Transcribe the data below verbatim from the line with "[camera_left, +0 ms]" to the line with "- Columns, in". Include both of those lines.

____ Task data

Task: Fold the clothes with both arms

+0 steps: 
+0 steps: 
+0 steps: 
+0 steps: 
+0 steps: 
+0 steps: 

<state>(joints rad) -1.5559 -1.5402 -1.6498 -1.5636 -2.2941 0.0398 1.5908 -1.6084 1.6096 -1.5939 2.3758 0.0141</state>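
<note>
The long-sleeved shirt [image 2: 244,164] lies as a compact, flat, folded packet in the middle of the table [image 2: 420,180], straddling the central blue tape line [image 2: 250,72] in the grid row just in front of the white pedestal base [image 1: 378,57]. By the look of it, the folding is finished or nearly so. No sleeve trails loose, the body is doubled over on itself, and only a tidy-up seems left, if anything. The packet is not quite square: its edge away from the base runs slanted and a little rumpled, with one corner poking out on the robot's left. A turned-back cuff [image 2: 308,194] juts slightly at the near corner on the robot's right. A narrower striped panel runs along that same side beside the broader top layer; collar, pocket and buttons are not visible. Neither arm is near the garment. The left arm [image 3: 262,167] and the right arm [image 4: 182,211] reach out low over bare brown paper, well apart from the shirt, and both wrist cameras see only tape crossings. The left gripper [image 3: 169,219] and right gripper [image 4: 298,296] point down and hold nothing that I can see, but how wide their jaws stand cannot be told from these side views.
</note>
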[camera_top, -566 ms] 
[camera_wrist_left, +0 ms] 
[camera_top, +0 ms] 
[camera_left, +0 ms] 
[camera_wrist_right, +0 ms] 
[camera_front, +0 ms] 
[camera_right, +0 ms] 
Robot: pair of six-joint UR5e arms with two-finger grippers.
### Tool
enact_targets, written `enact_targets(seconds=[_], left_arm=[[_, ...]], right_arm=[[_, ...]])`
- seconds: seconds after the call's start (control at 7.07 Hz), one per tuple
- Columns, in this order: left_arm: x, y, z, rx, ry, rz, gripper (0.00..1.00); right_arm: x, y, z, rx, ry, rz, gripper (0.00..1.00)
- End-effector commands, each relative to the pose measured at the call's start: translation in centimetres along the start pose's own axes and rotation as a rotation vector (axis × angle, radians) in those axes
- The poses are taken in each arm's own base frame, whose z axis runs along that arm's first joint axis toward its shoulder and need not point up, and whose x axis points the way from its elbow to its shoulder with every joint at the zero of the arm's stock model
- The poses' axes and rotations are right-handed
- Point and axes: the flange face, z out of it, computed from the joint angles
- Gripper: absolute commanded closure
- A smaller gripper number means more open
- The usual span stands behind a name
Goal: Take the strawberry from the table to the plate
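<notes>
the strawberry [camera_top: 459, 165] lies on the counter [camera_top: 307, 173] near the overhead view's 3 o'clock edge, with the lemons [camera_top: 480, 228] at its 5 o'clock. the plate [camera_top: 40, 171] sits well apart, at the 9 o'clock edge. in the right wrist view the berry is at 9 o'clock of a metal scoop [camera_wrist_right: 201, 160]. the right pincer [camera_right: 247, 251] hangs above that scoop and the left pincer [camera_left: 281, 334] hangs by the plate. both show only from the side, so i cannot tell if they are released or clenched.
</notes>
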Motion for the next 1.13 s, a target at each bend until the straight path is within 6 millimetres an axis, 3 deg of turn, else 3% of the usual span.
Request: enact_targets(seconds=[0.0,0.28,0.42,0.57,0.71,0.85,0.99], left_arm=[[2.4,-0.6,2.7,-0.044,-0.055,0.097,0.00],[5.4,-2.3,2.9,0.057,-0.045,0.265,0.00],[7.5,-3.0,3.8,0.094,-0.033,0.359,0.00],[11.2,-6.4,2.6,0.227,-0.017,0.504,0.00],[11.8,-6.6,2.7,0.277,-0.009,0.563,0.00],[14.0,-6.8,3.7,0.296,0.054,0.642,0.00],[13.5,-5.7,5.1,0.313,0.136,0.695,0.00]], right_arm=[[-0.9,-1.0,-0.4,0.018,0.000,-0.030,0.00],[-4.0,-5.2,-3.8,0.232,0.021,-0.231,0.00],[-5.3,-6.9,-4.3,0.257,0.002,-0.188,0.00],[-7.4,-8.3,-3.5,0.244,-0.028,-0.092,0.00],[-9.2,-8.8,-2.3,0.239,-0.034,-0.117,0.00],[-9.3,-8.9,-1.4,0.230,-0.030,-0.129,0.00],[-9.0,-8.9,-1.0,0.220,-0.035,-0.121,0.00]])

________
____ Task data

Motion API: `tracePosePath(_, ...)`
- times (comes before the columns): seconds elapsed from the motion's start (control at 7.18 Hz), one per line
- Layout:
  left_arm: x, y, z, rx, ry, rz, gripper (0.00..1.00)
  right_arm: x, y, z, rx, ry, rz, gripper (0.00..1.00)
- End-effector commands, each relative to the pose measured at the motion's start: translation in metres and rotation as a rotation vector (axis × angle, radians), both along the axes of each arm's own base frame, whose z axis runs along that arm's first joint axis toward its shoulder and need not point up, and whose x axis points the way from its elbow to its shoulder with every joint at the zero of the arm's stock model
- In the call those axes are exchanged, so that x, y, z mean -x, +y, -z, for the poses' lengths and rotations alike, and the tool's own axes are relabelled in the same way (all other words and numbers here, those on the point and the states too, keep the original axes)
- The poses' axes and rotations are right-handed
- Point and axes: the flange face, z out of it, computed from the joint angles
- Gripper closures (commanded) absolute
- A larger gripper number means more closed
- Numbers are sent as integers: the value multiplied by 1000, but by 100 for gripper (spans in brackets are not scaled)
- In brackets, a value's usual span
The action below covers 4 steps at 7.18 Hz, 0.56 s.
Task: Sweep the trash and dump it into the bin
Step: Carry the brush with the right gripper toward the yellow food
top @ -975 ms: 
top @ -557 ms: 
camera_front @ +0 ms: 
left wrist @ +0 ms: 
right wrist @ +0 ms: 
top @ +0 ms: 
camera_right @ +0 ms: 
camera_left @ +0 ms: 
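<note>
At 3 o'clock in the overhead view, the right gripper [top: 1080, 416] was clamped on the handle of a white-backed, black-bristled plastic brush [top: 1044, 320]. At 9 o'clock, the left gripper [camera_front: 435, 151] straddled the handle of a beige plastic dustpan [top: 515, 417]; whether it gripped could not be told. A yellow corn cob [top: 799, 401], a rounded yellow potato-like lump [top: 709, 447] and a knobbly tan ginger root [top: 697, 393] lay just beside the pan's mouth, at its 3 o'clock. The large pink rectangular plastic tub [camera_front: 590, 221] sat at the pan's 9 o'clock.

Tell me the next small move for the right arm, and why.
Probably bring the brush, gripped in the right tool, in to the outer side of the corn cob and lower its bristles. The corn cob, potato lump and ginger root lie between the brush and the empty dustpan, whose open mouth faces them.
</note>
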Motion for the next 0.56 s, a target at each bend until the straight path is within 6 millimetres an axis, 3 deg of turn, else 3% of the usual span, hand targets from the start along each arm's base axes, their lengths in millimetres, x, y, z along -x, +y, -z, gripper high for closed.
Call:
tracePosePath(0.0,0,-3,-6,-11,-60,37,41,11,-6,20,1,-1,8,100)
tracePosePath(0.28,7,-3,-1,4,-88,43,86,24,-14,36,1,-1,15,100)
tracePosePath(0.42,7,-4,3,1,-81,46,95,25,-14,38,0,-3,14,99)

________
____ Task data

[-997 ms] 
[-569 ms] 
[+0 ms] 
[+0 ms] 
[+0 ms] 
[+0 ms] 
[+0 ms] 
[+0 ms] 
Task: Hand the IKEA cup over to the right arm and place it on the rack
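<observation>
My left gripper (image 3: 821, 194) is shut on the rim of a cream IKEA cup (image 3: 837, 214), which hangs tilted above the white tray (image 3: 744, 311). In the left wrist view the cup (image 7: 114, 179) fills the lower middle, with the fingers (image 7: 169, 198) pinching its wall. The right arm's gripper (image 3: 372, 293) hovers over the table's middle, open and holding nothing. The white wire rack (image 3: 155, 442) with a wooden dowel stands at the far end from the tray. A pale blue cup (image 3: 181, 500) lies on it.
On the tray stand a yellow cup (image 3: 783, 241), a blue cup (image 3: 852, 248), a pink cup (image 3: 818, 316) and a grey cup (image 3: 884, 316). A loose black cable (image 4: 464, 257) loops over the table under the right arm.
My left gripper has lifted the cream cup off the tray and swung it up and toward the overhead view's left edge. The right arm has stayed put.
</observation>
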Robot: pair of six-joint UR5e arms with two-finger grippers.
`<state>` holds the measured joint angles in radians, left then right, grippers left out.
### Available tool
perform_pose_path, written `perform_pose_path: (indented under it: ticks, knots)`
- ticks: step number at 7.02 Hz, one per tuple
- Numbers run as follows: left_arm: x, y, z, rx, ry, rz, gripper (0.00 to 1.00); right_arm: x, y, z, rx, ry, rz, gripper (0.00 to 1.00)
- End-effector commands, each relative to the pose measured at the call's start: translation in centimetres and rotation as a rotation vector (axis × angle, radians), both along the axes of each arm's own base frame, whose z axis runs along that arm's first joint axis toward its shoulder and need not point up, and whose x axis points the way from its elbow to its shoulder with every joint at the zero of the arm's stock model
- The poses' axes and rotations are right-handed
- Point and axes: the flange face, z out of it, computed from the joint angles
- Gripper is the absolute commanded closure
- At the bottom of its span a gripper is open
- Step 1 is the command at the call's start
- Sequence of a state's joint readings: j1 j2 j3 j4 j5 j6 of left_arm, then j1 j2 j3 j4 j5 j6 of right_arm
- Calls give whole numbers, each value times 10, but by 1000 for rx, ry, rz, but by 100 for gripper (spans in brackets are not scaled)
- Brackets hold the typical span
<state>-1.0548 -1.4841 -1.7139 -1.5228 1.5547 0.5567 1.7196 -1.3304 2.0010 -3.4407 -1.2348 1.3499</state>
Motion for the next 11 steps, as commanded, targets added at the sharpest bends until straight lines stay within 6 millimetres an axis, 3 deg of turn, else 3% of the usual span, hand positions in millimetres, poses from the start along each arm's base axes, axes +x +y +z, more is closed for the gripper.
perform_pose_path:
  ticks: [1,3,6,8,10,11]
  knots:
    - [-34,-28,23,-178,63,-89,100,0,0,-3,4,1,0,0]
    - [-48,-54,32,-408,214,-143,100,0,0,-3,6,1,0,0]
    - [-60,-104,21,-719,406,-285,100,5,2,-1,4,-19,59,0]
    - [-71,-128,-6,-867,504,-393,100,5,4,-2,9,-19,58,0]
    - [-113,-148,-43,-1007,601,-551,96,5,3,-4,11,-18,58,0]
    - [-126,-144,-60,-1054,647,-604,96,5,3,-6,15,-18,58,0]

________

## Solution below
[camera_left, +0 ms] 
[camera_wrist_right, +0 ms] 
[camera_front, +0 ms] 
[camera_right, +0 ms] 
Robot: pair of six-joint UR5e arms with two-finger grippers.
### Tool
enact_targets, written `enact_targets(seconds=[_], left_arm=[[_, ...]], right_arm=[[_, ...]])`
- seconds: seconds after the call's start (control at 7.07 Hz), one per tuple
- Columns, in this order: left_arm: x, y, z, rx, ry, rz, gripper (0.00..1.00); right_arm: x, y, z, rx, ry, rz, gripper (0.00..1.00)

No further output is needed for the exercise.